Dataset entries

·····

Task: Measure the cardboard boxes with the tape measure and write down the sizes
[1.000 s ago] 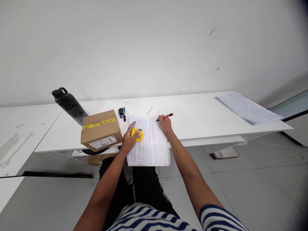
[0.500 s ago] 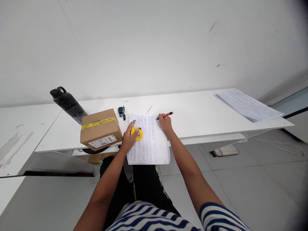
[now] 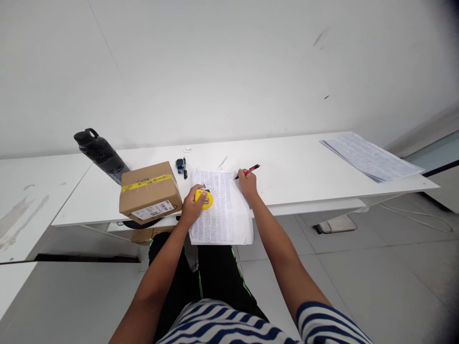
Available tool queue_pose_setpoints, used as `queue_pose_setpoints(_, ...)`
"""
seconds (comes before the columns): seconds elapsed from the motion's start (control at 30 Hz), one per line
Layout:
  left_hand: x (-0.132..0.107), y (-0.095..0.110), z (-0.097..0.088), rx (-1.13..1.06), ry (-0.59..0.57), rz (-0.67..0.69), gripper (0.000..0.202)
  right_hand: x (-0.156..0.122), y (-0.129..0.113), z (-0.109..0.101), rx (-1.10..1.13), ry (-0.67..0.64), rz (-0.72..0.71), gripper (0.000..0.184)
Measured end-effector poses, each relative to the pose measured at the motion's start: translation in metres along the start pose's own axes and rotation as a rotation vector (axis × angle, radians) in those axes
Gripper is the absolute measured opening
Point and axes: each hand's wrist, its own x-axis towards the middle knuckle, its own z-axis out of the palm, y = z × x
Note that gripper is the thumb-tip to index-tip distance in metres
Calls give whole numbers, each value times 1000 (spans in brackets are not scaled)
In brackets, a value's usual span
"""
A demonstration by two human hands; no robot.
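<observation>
My left hand (image 3: 192, 206) is closed around a yellow tape measure (image 3: 207, 200), held above the left part of a stack of written paper sheets (image 3: 218, 224). A short end of the blade shows at the top of its case. In my right hand (image 3: 248, 184) is a red and black pen (image 3: 252, 170), its tip down at the upper right of the top sheet. Whether the tip touches the paper I cannot tell. The sheets hang over the front edge of the white table. Left of my left hand sits a taped cardboard box (image 3: 152, 191) with a white label.
A dark bottle (image 3: 102, 155) stands behind the box. Small dark items (image 3: 181, 167) lie beyond the papers, near the wall. More printed sheets (image 3: 373, 157) rest at the table's right end. A cable (image 3: 419, 220) runs over the floor at right.
The tape measure's blade has drawn in, so less of it sticks out. My right hand and the pen have shifted slightly to the right.
</observation>
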Motion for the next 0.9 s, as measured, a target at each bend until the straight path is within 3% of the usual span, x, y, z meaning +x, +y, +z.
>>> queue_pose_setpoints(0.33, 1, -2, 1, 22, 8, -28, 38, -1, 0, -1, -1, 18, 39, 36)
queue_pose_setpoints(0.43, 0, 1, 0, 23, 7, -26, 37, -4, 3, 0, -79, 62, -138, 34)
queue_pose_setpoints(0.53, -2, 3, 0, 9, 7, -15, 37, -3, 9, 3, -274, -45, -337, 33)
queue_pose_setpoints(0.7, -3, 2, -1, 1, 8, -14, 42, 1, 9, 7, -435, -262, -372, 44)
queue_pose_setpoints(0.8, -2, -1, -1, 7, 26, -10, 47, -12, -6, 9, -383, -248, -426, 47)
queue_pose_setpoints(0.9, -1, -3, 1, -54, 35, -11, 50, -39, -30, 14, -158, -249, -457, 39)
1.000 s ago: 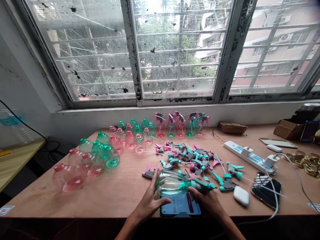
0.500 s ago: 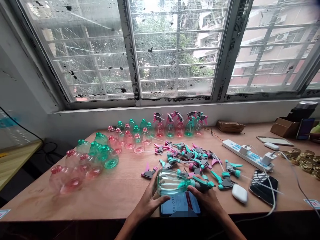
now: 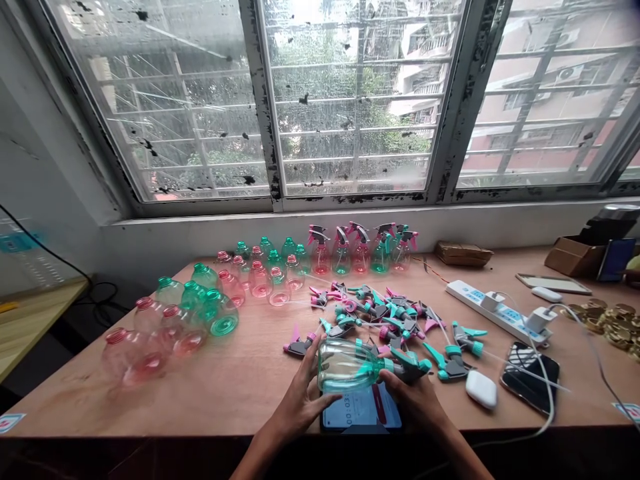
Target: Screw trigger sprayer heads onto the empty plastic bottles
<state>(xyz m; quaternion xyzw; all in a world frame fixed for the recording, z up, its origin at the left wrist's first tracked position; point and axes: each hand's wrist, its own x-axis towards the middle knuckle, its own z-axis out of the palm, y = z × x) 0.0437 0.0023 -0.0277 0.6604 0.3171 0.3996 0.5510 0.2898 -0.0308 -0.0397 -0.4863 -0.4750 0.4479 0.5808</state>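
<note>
My left hand grips the body of a clear green spray bottle held on its side just above the table's near edge. My right hand is closed round the bottle's neck and its teal and grey trigger head. Under both hands lies a phone with a lit timer screen. A heap of loose pink and teal trigger heads lies just beyond the bottle.
Open pink and green bottles lie at the left. Several finished spray bottles stand by the window wall. A power strip, black phone, white case and gold caps are on the right of the wooden table.
Both hands hold the bottle in nearly the same place; the grip has shifted slightly around the neck. The view has swayed a little.
</note>
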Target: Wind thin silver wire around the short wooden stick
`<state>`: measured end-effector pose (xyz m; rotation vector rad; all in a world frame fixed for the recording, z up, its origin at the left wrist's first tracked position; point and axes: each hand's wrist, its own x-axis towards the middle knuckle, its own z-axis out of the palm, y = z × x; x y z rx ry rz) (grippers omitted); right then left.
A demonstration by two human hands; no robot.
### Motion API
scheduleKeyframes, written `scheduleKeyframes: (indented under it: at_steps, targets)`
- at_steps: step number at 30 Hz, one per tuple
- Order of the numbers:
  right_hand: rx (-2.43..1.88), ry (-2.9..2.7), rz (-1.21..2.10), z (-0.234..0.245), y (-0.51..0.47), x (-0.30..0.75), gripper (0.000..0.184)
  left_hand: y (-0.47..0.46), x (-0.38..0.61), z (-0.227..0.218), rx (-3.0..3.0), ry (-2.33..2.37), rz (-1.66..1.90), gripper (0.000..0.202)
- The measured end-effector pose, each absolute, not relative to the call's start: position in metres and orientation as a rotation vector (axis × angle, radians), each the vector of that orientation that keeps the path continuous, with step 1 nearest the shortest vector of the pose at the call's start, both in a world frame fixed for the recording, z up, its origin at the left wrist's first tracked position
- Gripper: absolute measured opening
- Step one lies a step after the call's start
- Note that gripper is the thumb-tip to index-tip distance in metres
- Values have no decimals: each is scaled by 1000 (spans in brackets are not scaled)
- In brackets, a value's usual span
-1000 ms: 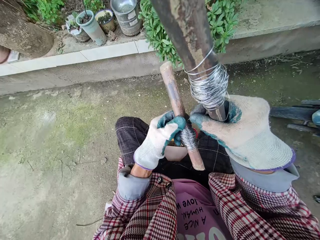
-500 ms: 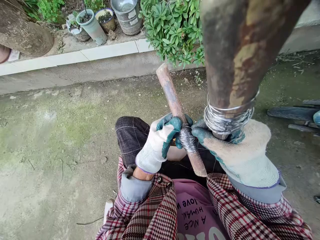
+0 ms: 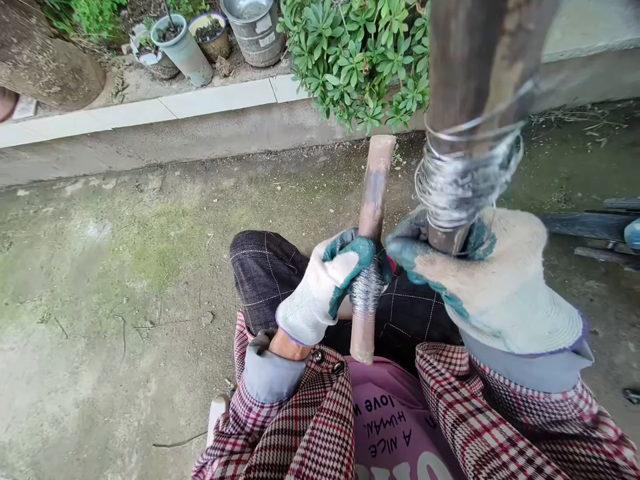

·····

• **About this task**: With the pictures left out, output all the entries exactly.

• **Exercise solution**:
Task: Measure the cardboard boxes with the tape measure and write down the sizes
[1.000 s ago] 
[0.500 s ago] 
[now] 
Available tool queue_pose_setpoints, used as `queue_pose_setpoints(_, ...)`
"""
seconds (comes before the columns): seconds elapsed from the motion's start (control at 30 Hz), one per line
Layout:
  left_hand: x (-0.132..0.107), y (-0.095..0.110), z (-0.097..0.088), rx (-1.13..1.06), ry (-0.59..0.57), rz (-0.67..0.69), gripper (0.000..0.202)
  right_hand: x (-0.156..0.122), y (-0.129..0.113), z (-0.109..0.101), rx (-1.10..1.13), ry (-0.67..0.64), rz (-0.72..0.71), gripper (0.000..0.184)
Measured end-effector poses, each relative to the pose measured at the motion's start: translation in metres along the start pose's own axes and rotation as a rotation vector (axis × angle, radians) in those axes
Gripper is the absolute measured opening
Point and axes: each hand's wrist, its own x-axis towards the middle knuckle, its own z-axis out of the palm, y = z × x
Note that gripper is the thumb-tip to index-tip distance in metres
Calls give whole numbers, each value times 1000 (spans in brackets are not scaled)
In brackets, a value's usual span
"""
A demonstration by two human hands; no robot.
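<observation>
My left hand (image 3: 192, 206) is closed around a yellow tape measure (image 3: 207, 200), held above the left part of a stack of written paper sheets (image 3: 218, 224). A short end of the blade shows at the top of its case. In my right hand (image 3: 248, 184) is a red and black pen (image 3: 252, 170), its tip down at the upper right of the top sheet. Whether the tip touches the paper I cannot tell. The sheets hang over the front edge of the white table. Left of my left hand sits a taped cardboard box (image 3: 152, 191) with a white label.
A dark bottle (image 3: 102, 155) stands behind the box. Small dark items (image 3: 181, 167) lie beyond the papers, near the wall. More printed sheets (image 3: 373, 157) rest at the table's right end. A cable (image 3: 419, 220) runs over the floor at right.
The tape measure's blade has drawn in, so less of it sticks out. My right hand and the pen have shifted slightly to the right.
</observation>
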Motion for the next 0.9 s, as measured, a target at each bend until the straight path is within 3% of the usual span, x, y, z meaning +x, +y, +z.
>>> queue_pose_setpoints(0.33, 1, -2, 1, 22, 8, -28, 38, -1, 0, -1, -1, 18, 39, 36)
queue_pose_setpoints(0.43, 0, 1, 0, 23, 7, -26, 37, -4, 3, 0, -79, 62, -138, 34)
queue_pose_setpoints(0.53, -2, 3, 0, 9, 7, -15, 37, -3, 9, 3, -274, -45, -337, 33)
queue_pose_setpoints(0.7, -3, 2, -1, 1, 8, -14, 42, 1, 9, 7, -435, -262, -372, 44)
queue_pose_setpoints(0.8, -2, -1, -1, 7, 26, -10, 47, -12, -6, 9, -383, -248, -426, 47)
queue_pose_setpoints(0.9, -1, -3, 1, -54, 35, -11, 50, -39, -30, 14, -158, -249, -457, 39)
1.000 s ago: 
0.500 s ago: 
now: 
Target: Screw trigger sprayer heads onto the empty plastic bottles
<state>(xyz m; quaternion xyzw; all in a world frame fixed for the recording, z up, its origin at the left wrist's first tracked position; point and axes: each hand's wrist, its own x-axis towards the middle knuckle, its own z-axis out of the palm, y = z × x) 0.0437 0.0023 -0.0277 0.6604 0.3171 0.3996 0.5510 0.2898 -0.0308 -0.0397 -0.4863 -0.4750 0.4479 0.5808</state>
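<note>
My left hand grips the body of a clear green spray bottle held on its side just above the table's near edge. My right hand is closed round the bottle's neck and its teal and grey trigger head. Under both hands lies a phone with a lit timer screen. A heap of loose pink and teal trigger heads lies just beyond the bottle.
Open pink and green bottles lie at the left. Several finished spray bottles stand by the window wall. A power strip, black phone, white case and gold caps are on the right of the wooden table.
Both hands hold the bottle in nearly the same place; the grip has shifted slightly around the neck. The view has swayed a little.
</note>
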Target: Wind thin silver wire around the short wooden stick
`<state>`: measured end-effector pose (xyz m; rotation vector rad; all in a world frame fixed for the recording, z up, its origin at the left wrist's first tracked position; point and axes: each hand's wrist, its own x-axis towards the middle knuckle, its own z-axis out of the palm, y = z × x; x y z rx ry rz) (grippers omitted); right then left.
A demonstration by two human hands; no robot.
### Motion API
scheduleKeyframes, written `scheduleKeyframes: (indented under it: at_steps, targets)`
- at_steps: step number at 30 Hz, one per tuple
- Order of the numbers:
  right_hand: rx (-2.43..1.88), ry (-2.9..2.7), rz (-1.21..2.10), z (-0.234..0.245), y (-0.51..0.47), x (-0.30..0.75), gripper (0.000..0.184)
  left_hand: y (-0.47..0.46), x (-0.38..0.61), z (-0.227..0.218), rx (-3.0..3.0), ry (-2.33..2.37), rz (-1.66..1.90), gripper (0.000..0.202)
- The measured end-effector pose, each absolute, not relative to the call's start: position in metres and orientation as a rotation vector (axis × angle, radians), each the vector of that orientation that keeps the path continuous, with step 1 nearest the shortest vector of the pose at the call's start, both in a world frame fixed for the recording, z up, its origin at the left wrist's first tracked position
- Gripper: absolute measured opening
- Step one lies a step after the call's start
- Note that gripper is the thumb-tip to index-tip distance in metres
- Values have no decimals: each is scaled by 1000 (spans in brackets are not scaled)
- In brackets, a value's usual span
-1000 ms: 
-500 ms: 
+0 ms: 

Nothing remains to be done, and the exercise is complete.